Background: Prompted by the COVID-19 pandemic, there’s a renewed interest in making indoor environments safe, particularly offices and schools. UV light air sterilization exists but has limitations, such as delayed sterilization and circulation dead zones. Additionally, there’s a need for wireless data transmission without relying on the crowded radio-frequency spectrum.
Summary: The system transmits and receives data using light of a germicidal frequency, specifically Far-UVC light (200-230 nm). This light spectrum is safe for humans, as it can’t penetrate living skin and eye cell nuclei, thus offering zero Specific Absorption Rate (SAR). It also has low interference risk and is ideal for secure communication, as it doesn’t leave the building due to UV-blocking films and walls.
- Dual Function: It combines data communication with air and surface sterilization.
- Safety: Far-UVC light used is safe for continuous human exposure and doesn’t penetrate deep into the body.
- Security: Offers greater security for indoor environments; the light doesn’t escape buildings, and the transmission distance is short, reducing eavesdropping risks.
- Low Interference: Not susceptible to solar interference, as Far-UVC light from outside Earth is filtered by the ozone layer.
- Versatility: Can be installed in various environments like buildings, vehicles, medical facilities, etc.

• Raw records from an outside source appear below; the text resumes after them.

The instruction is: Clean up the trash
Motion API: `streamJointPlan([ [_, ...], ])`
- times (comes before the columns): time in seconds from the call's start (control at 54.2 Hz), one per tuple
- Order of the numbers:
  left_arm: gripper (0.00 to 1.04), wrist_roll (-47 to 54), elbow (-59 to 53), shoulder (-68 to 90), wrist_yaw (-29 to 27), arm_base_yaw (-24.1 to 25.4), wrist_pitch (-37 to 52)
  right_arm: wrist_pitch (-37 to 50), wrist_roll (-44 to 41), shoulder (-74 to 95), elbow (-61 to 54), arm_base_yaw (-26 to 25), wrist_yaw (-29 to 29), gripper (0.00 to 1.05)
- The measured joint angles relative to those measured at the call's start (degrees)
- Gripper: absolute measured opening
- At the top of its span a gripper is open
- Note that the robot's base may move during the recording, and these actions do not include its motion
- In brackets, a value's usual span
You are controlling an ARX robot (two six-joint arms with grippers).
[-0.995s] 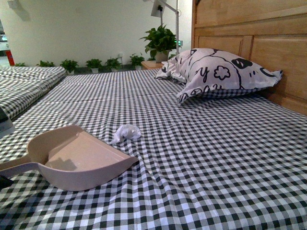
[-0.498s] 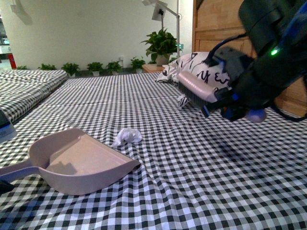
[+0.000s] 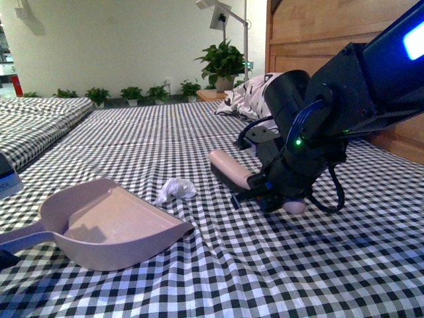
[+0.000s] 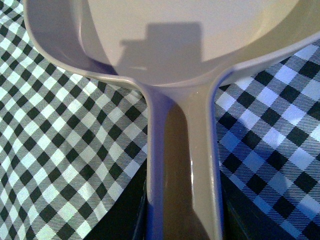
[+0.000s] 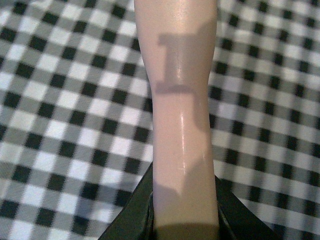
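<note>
Trash (image 3: pixel 175 188): small crumpled white wad on the checked bedspread (image 3: pixel 318 265), just beyond the open lip of the dustpan (image 3: pixel 109 222), apart from it. Nothing lies between wad and pan.

Brush (image 3: pixel 230 170): pink, low over the cloth to the wad's right, clamped at its handle by the right gripper (image 5: pixel 185 220).

Left gripper (image 4: pixel 182 227): closed around the dustpan's handle.

Surroundings: doodle-print pillow (image 3: pixel 255 93) partly hidden behind the right arm, wooden headboard (image 3: pixel 311 33), potted plants (image 3: pixel 222 59) along the far wall.
</note>
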Motion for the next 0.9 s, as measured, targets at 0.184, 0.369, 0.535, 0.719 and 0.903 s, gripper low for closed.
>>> streamJointPlan([
  [0.184,0.27,0.0,0.0,0.0,0.0,0.0,0.0,-2.6,-3.5,-0.1,-2.3,2.5,-6.8,0.19],
  [0.369,0.27,0.0,0.0,0.0,0.0,0.0,0.0,-8.5,-4.7,-2.3,-4.6,3.4,-20.0,0.19],
  [0.535,0.27,0.1,0.0,0.0,0.0,0.0,0.0,-13.5,-6.1,-7.0,-5.4,3.5,-34.2,0.19],
  [0.719,0.27,0.1,0.0,0.0,0.0,0.0,0.0,-12.3,-7.1,-10.4,-5.0,2.2,-33.3,0.19],
  [0.903,0.27,0.1,0.0,0.0,0.0,0.0,0.0,-6.2,-5.3,-10.5,-5.2,-2.0,-23.8,0.19],
])
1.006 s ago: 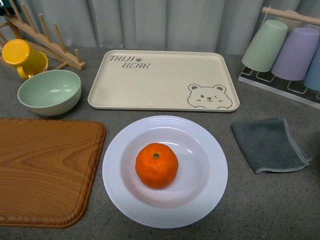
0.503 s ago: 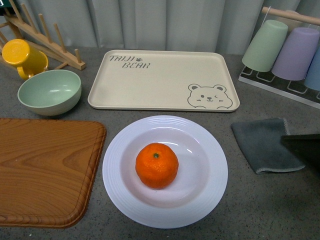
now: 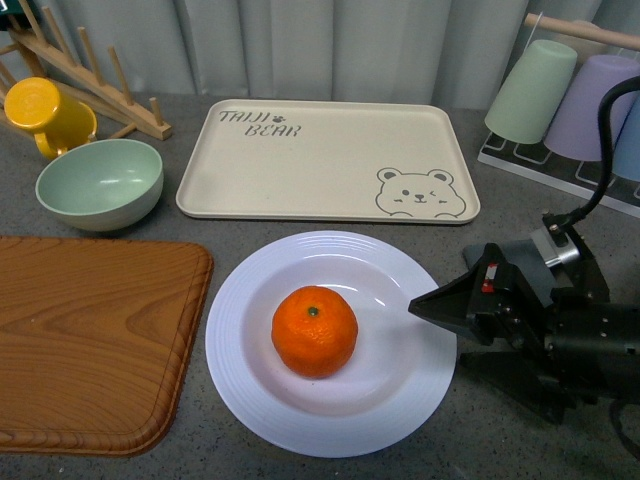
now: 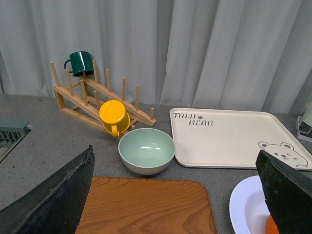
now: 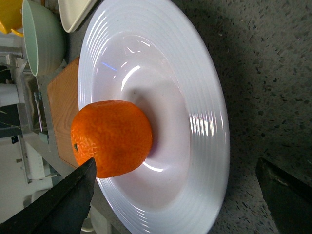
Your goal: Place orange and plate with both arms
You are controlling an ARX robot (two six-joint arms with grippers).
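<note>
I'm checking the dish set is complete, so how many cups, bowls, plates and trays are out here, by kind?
Cups: 5 - yellow cup, dark green cup, mint cup, purple cup, blue cup
Bowls: 1 - mint-green bowl
Plates: 1 - plate
Trays: 1 - bear tray
Total: 8
</note>
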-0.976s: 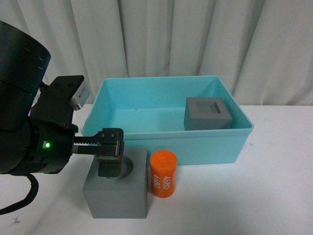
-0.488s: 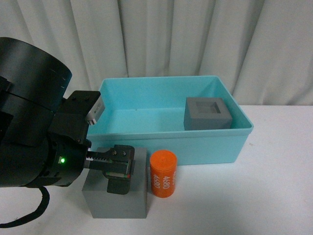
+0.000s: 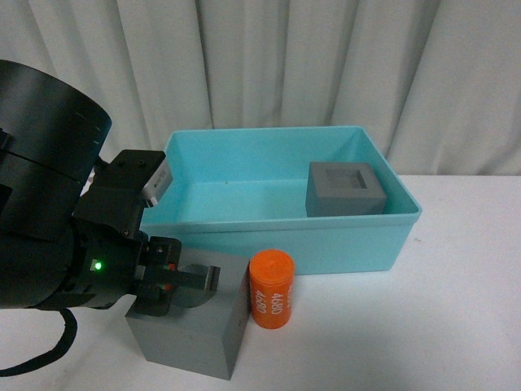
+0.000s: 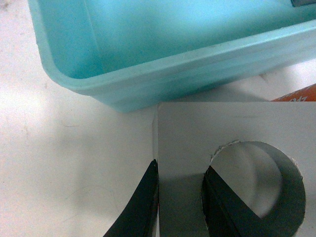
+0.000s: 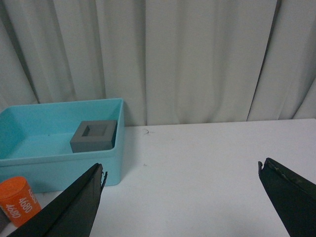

- Light Source: Preferably a solid-state, Far-UV LED, possibly AlGaN-based for high modulation rate.
- Control Unit: Outputs a signal modulated with encoded data.
- Receiver: A photodetector converting modulated light into signals, decoding it to retrieve transmitted data.
- On-off keying (OOK)
- Pulse position modulation (PPM)
- Fixed-length digital pulse interval modulation (FDPIM)
- Digital pulse interval modulation (DPIM)
Environmental Adaptability: The system can adjust light output based on environmental parameters like the number of devices, air particulate density, number of occupants, humidity, etc.
- FIG. 1: Shows the transmitting components of the Far UVC communication system.
- FIG. 2: Provides an overview of the entire Far UVC communication system.
- FIG. 3: Depicts the system in an office environment setting.